Hence, GEO addresses nine Societal Benefit Areas: Disasters, Health, Energy, Climate, Water, Weather, Ecosystems, Agriculture and Biodiversity. The rationale for taking a cross-cutting approach in building GEOSS is guided by the potential for synergies. Indeed, many observations are relevant to different societal benefit areas. At the same time, most societal benefit areas are interdependent. Weather and climate changing patterns, for instance, have important implications for many areas, including human health, water availability, food security, and energy management.

GEO advocates data sharing principles that favour free and open exchange of data, in particular in support of developing countries and for research. GEOSS will help to ensure the quality data required by users reaches them in a timely fashion and in an appropriate format. There will be full and open exchange of data, metadata, and products shared within GEOSS, recognizing relevant international instruments and national policies and legislation.

Building GEOSS will require the development of scientific research and will stimulate the development of operational products, services and tools. It will, in particular, facilitate the transition from research to operational use and technology transfer of advanced systems to developing countries. Scientific research is crucial to optimize the use of GEOSS observations, and generate new applications in existing and emerging fields. Moreover achieving the GEO objectives will require:

1. Improving our understanding of basic Earth processes in and across all societal benefit areas.

2. Connecting scientific communities to

(i) facilitate access to, and eventually assimilation of, any relevant data whether in-situ, airborne or space;
(ii) encourage the development of coupled models and Earth system models; and
(iii) expand the use of specific methodologies to other disciplines, e.g. "reverse tracing of precursors" also known as "pattern recognition" from earthquake prediction to epidemiology.

3. Developing new observation methodologies such as radar altimetry, Doppler lidar wind measurements and Synthetic Aperture Radar (SAR) Interferometry.

4. Linking existing methodologies to end-user applications such as multi-model ensemble weather and climate predictions to predictions of crop yield and malaria incidence.

5. Adapting to new processing technologies such as distributed grid-computing and remote processing using Web services.
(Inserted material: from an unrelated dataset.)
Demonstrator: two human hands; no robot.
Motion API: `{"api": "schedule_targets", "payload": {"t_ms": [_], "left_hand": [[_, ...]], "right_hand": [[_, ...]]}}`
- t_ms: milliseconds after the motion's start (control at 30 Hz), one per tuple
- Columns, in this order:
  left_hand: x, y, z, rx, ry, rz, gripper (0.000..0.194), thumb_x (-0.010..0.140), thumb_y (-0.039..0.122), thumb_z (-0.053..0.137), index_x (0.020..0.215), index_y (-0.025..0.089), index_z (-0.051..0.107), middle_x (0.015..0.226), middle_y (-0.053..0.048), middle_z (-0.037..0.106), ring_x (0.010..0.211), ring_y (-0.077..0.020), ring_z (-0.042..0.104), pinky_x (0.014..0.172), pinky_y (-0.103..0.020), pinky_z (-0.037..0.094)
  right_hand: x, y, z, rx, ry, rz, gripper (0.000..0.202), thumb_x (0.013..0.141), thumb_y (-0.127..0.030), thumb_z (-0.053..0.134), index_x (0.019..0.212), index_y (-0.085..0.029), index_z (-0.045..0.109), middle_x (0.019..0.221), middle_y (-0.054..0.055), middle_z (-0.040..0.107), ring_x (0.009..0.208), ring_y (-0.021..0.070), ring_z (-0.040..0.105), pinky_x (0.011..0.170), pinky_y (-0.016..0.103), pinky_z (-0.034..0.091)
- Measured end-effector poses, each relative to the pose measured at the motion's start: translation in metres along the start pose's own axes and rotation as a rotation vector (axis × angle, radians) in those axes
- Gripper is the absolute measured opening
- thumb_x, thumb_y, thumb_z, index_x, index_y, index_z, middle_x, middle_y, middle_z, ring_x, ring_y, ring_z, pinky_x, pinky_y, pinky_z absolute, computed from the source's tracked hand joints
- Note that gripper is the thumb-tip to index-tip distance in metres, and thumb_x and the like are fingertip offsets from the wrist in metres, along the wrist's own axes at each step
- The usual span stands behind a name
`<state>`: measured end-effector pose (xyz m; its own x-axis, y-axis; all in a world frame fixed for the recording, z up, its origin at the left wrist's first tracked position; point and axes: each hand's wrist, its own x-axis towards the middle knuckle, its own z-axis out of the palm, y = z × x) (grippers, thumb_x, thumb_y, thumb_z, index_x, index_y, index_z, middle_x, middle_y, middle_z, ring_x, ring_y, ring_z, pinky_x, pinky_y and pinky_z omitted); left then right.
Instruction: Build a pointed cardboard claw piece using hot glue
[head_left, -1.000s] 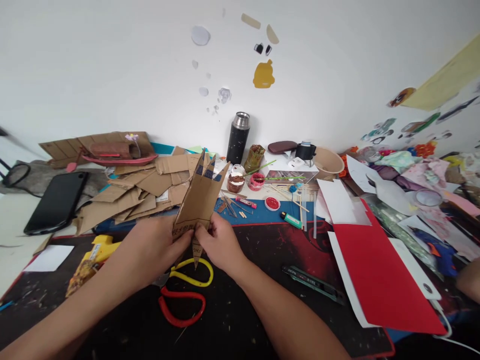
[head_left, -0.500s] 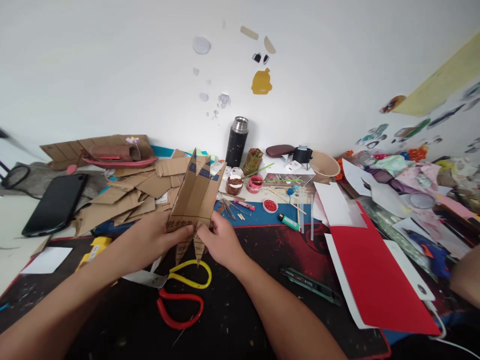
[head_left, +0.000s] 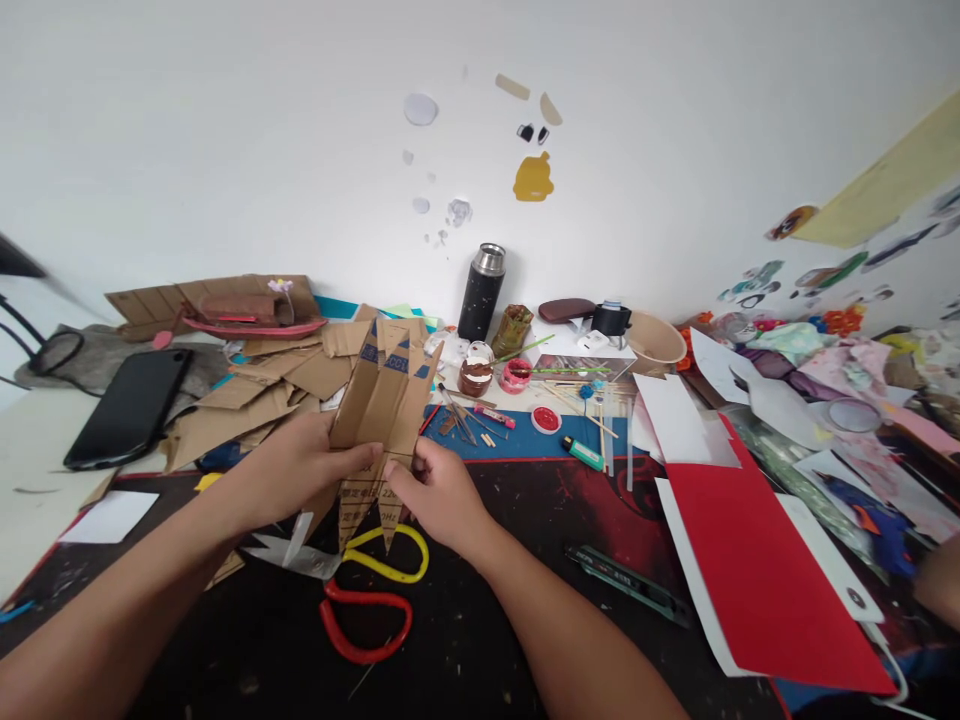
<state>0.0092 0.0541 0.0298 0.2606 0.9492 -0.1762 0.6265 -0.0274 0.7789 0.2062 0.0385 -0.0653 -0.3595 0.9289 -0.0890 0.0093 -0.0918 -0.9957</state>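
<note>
Between my two hands is a folded piece of cardboard [head_left: 385, 405] with pointed ends at top and bottom and printed lettering on it. My left hand [head_left: 300, 465] grips its left side, thumb laid across the front. On the right edge, my right hand [head_left: 435, 490] pinches it with the thumb in front and the fingers partly hidden behind. Just below the cardboard's lower points lie scissors [head_left: 367, 597] with one yellow and one red handle loop, blades toward the left and partly covered.
Cardboard scraps [head_left: 247, 395] and a black phone [head_left: 129, 408] lie to the left. A black thermos [head_left: 481, 295] stands by the wall near paint jars [head_left: 475, 375]. On the right are a utility knife [head_left: 626, 583], red paper [head_left: 765, 570] and a glue gun [head_left: 870, 520]. Part of another arm [head_left: 939, 590] shows.
The cardboard has tilted and come slightly lower, so more of its printed lower part shows. Both hands keep hold of it. The whole view has shifted a little.
</note>
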Motion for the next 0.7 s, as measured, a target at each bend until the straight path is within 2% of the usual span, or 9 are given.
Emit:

Efforts in the foregoing areas will be supported by GEO activities to engage with the global scientific research and technological community. GEO will work to form linkages to major scientific research enterprises in each societal benefit area, and to ensure that relevant scientists and technical experts are involved and contributing to GEOSS in a truly participatory and meaningful way.

Building capacity

Finally, GEO will facilitate substantial capacity building efforts in human resources, institutions and observational infrastructures, particularly in developing countries. Special attention will be devoted to the development of systems to facilitate information collection and dissemination (GEONETCast, GEO Web Portal, GEO Clearinghouse).

By all means, evidence-based decision-making is becoming more critical than ever to sustainable development. Governments will need it. GEO will support it.